Взобравшись на плато, она пустила Хэла галопом. Ветер яростно набросился на нее, дул в лицо и шею, все ее мышцы напряглись, кровь бурлила – что может быть лучше!
Она остановила коня там, откуда они с Куртье смотрели на табунок лошадей. Теперь это было просто воспоминание, смутное и нежное, словно память о каком-нибудь на редкость прекрасном вешнем дне, когда деревья, кажется, распускаются прямо на глазах и будто из озорства источают запах лимона. Лошади паслись на том же месте, и так же, как тогда, вдали поблескивало море. И она думала только об одном: как это чудесно – жить! Во всем такая полнота, и свежесть, и свобода, и сила! На западе над одинокой фермой кружили два ястреба, высматривая добычу. Барбара не завидовала им: она была счастлива, счастлива, как это весеннее утро. И вдруг на нее нахлынула жаркая, неодолимая тоска по небесным высям.
«Я должна, – подумала она. – Я не могу иначе».
Спешившись, она легла на спину, и тотчас все исчезло, осталось только небо. Она лежала на теплом и мягком вереске, покрывшем жесткую землю, и над нею пролетал неслышный, неощутимый ветерок. Душа ее слилась воедино с этим непостижимым вольным покоем. И она уже не знала, довольна ли она, счастлива ли.

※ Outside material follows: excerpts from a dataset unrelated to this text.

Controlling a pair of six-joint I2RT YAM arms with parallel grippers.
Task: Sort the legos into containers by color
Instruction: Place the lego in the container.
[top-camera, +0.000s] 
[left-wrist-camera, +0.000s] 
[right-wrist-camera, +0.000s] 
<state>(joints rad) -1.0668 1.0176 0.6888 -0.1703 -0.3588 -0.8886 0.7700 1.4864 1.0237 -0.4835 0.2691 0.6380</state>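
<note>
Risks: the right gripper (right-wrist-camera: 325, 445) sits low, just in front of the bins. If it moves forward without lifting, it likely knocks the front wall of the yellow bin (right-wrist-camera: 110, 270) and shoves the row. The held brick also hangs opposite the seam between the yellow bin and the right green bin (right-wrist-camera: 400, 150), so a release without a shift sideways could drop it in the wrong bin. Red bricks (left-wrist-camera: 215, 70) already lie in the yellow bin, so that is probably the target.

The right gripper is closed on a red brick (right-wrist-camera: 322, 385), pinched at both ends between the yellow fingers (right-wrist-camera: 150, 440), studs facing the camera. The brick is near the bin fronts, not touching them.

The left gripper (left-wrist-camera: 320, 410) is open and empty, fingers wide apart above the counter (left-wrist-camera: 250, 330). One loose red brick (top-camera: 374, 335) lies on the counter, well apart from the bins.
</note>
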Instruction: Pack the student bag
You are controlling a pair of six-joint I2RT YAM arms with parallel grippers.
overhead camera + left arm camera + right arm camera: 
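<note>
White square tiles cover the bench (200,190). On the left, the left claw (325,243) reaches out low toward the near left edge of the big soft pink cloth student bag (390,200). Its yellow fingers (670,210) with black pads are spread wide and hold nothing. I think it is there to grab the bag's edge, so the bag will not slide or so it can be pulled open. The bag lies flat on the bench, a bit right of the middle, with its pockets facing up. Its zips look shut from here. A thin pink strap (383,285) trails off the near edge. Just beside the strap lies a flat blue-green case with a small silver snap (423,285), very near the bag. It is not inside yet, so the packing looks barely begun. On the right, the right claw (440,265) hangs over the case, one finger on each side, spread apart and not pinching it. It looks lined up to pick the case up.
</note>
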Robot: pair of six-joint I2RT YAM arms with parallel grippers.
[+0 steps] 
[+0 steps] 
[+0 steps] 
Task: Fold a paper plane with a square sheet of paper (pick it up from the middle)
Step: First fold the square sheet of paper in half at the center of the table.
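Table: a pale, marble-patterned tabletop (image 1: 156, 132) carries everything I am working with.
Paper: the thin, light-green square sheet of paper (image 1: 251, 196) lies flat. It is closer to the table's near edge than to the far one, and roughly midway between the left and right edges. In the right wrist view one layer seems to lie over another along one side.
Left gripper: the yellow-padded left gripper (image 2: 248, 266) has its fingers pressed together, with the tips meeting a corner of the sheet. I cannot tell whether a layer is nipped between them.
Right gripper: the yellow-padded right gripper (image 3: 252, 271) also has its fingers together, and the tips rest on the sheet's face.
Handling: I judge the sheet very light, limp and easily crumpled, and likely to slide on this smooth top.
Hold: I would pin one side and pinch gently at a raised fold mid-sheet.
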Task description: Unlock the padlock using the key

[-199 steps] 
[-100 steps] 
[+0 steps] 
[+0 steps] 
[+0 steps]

Хэл принялся жевать ее рукав, и Барбара очнулась. Она вскочила в седло и пустилась в обратный путь. Неподалеку от дома она взяла напрямик через луг, по которому бежали два узеньких светлых ручейка; лужок между ними зарос сонным розовато-лиловым болотным ятрышником и желтым касатиком. Из конца в конец по этому длинному лугу, такому пестрому, где всего было вдоволь – и деревьев, и камней, и цветов, и воды, – медленно отступала весна.
Несколько любопытных и боязливых лошадок подкрались поближе к Барбаре и ее скакуну и остановились, вытянув шеи, недоверчиво принюхиваясь и со свистом помахивая тощими хвостами. И вдруг высоко-высоко вдогонку своему крику устремились к вересковой пустоши в поисках боярышника две кукушки. Они летели, точно две стрелы, и, провожая их взглядом, Барбара увидела, что из-за буковой рощи кто-то идет ей навстречу, и вдруг узнала миссис Ноуэл.
Вспыхнув, она продолжала свой путь. Что можно сказать? Заговорить о своей свадьбе и выдать присутствие Милтоуна? Что ни скажешь, от любого слова той будет больно… Она с досадой подавила свою нерешительность и сказала:
– Я так рада вас видеть. Я не знала, что вы еще здесь.
– Я только вчера вернулась в Англию и вот приехала сюда распорядиться, чтобы уложили мои вещи.
– А-а! – пробормотала Барбара. – Вы, наверно, знаете, какой у меня сегодня день?
Миссис Ноуэл улыбнулась, подняла на нее глаза и сказала:
– Да, я узнала еще вчера вечером. Желаю вам много радости!
Барбара почувствовала ком в горле.
– Я так рада, что повидала вас, – тихо повторила она. – Мне, пожалуй, пора… Прощайте…
– Прощайте… – отозвалось негромкое эхо, и она поехала прочь.
Но радость ее погасла; даже Хэл – и тот, казалось, шел невесело, хоть и возвращался в конюшню, где обычно рад был бы очутиться уже через десять минут после того, как ее покинул.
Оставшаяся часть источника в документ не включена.